» **Exercise description**
Set down exactly, from the records below, the line with "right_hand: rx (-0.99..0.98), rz" through the line with "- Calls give", and nothing else.

---------------

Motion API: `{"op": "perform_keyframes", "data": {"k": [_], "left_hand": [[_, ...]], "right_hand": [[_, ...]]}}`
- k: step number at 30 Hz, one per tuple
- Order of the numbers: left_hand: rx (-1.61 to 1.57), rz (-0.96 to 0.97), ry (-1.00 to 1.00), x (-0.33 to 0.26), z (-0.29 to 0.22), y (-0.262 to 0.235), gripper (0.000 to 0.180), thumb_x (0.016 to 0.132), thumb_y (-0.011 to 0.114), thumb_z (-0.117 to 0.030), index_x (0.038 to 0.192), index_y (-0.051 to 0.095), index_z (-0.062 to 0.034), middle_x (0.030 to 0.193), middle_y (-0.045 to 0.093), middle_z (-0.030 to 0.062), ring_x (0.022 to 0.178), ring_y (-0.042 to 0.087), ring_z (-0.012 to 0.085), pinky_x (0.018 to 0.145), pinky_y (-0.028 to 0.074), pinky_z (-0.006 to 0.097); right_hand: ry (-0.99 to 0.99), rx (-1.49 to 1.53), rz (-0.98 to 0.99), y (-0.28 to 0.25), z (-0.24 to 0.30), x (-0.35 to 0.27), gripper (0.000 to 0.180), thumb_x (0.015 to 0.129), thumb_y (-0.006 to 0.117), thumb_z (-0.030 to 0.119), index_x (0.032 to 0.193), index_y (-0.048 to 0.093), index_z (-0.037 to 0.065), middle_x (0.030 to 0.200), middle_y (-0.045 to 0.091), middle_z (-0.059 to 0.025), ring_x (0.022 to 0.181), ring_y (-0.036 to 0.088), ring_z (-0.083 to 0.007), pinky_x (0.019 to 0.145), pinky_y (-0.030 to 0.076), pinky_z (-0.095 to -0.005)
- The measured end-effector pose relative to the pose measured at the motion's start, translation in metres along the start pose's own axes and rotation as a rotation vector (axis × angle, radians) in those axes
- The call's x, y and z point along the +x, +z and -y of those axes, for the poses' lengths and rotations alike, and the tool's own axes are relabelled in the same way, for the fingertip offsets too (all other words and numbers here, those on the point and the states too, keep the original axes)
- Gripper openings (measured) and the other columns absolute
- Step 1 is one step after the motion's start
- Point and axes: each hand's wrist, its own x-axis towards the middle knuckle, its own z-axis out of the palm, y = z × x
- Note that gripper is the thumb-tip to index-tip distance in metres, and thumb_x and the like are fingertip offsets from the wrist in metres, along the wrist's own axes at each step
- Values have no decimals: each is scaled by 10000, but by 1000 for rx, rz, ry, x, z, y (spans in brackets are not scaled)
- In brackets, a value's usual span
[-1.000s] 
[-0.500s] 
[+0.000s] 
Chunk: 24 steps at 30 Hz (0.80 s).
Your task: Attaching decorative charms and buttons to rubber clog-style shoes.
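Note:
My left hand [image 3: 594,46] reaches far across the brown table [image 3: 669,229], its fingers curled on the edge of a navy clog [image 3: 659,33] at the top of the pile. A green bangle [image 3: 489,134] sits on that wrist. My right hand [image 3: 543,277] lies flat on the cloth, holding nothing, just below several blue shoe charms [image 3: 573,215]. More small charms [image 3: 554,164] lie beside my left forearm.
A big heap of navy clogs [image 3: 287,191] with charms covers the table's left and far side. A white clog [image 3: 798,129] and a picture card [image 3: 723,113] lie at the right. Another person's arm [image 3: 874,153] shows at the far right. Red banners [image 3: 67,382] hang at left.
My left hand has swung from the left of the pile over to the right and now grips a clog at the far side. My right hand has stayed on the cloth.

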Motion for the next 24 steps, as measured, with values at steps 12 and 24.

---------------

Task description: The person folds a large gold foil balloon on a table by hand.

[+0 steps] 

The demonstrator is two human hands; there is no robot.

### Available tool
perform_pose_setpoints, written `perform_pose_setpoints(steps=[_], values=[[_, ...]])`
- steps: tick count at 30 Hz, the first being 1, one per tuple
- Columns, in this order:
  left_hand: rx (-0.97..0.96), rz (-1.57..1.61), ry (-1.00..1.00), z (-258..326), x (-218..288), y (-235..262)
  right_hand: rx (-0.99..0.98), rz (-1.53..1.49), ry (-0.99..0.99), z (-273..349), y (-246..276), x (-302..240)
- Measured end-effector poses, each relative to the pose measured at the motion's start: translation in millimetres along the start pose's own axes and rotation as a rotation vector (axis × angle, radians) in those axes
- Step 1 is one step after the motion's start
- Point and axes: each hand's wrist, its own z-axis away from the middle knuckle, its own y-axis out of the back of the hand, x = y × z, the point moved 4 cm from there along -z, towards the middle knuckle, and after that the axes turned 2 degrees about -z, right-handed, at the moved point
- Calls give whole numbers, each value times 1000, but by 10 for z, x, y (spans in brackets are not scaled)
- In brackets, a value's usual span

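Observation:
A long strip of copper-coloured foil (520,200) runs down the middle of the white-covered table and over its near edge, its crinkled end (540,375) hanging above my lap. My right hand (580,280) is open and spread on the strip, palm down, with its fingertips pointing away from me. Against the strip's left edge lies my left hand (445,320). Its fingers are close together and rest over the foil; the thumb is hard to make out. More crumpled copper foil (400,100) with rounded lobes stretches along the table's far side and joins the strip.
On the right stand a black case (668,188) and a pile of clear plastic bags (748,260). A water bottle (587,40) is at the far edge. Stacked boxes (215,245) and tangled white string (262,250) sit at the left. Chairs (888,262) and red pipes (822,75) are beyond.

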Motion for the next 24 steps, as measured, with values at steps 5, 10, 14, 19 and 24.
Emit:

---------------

» **Answer to the exercise**
  right_hand: rx (-0.99..0.98), rz (-1.53..1.49), ry (-0.99..0.99), z (-273..349), y (-246..276), x (-302..240)
- Measured end-effector poses, each relative to the pose measured at the motion's start: translation in millimetres along the start pose's own axes and rotation as a rotation vector (axis × angle, radians) in those axes
- Step 1 is one step after the motion's start
- Point and axes: each hand's wrist, its own z-axis away from the middle knuckle, its own y-axis out of the back of the hand, x = y × z, the point moved 4 cm from there along -z, towards the middle knuckle, and after that the axes turned 2 degrees about -z, right-handed, at the moved point
- Calls give whole numbers, each value times 1000, but by 10 for z, x, y (spans in brackets are not scaled)

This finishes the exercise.